◆ **Problem statement**: Produce an exact copy of the lines from the line that contains "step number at" to the end of the listing below.

*** Supplied information Section Begins ***

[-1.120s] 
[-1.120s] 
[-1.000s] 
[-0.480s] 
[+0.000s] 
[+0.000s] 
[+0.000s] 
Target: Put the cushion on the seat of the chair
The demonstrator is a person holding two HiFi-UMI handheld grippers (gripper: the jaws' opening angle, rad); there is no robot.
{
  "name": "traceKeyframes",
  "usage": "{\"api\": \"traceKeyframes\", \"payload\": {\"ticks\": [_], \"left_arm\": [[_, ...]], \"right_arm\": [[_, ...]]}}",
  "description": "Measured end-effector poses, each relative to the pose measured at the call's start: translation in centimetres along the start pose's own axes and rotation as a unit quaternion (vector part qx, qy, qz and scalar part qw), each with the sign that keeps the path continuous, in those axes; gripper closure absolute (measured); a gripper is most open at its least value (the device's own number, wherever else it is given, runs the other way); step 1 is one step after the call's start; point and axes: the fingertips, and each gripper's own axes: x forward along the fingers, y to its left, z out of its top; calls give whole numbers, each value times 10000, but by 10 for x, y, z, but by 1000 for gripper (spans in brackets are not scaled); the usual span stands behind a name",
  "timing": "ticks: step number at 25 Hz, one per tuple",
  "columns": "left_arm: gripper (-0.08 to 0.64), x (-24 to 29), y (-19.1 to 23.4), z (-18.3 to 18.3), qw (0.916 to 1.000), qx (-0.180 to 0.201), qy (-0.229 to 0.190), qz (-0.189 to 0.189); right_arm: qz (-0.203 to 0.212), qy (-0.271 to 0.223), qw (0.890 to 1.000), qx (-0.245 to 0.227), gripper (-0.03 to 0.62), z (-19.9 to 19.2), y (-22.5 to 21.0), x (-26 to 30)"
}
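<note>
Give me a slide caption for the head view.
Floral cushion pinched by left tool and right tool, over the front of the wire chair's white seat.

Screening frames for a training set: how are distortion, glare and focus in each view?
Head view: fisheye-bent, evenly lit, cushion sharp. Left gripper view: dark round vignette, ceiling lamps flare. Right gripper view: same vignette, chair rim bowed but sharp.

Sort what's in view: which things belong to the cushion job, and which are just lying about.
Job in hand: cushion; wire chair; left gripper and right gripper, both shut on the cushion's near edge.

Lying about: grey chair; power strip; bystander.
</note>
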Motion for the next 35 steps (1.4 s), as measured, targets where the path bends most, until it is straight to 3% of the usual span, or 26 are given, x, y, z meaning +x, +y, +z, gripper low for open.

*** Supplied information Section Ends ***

◆ **Output**:
  "timing": "ticks: step number at 25 Hz, one per tuple",
  "columns": "left_arm: gripper (-0.08 to 0.64), x (-24 to 29), y (-19.1 to 23.4), z (-18.3 to 18.3), qw (0.916 to 1.000), qx (-0.180 to 0.201), qy (-0.229 to 0.190), qz (-0.189 to 0.189); right_arm: qz (-0.203 to 0.212), qy (-0.271 to 0.223), qw (0.890 to 1.000), qx (-0.245 to 0.227), gripper (-0.03 to 0.62), z (-19.9 to 19.2), y (-22.5 to 21.0), x (-26 to 30)"
}
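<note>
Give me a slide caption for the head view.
Floral cushion pinched by left tool and right tool, over the front of the wire chair's white seat.

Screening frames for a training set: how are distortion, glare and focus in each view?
Head view: fisheye-bent, evenly lit, cushion sharp. Left gripper view: dark round vignette, ceiling lamps flare. Right gripper view: same vignette, chair rim bowed but sharp.

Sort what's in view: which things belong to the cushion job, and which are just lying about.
Job in hand: cushion; wire chair; left gripper and right gripper, both shut on the cushion's near edge.

Lying about: grey chair; power strip; bystander.
</note>
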Motion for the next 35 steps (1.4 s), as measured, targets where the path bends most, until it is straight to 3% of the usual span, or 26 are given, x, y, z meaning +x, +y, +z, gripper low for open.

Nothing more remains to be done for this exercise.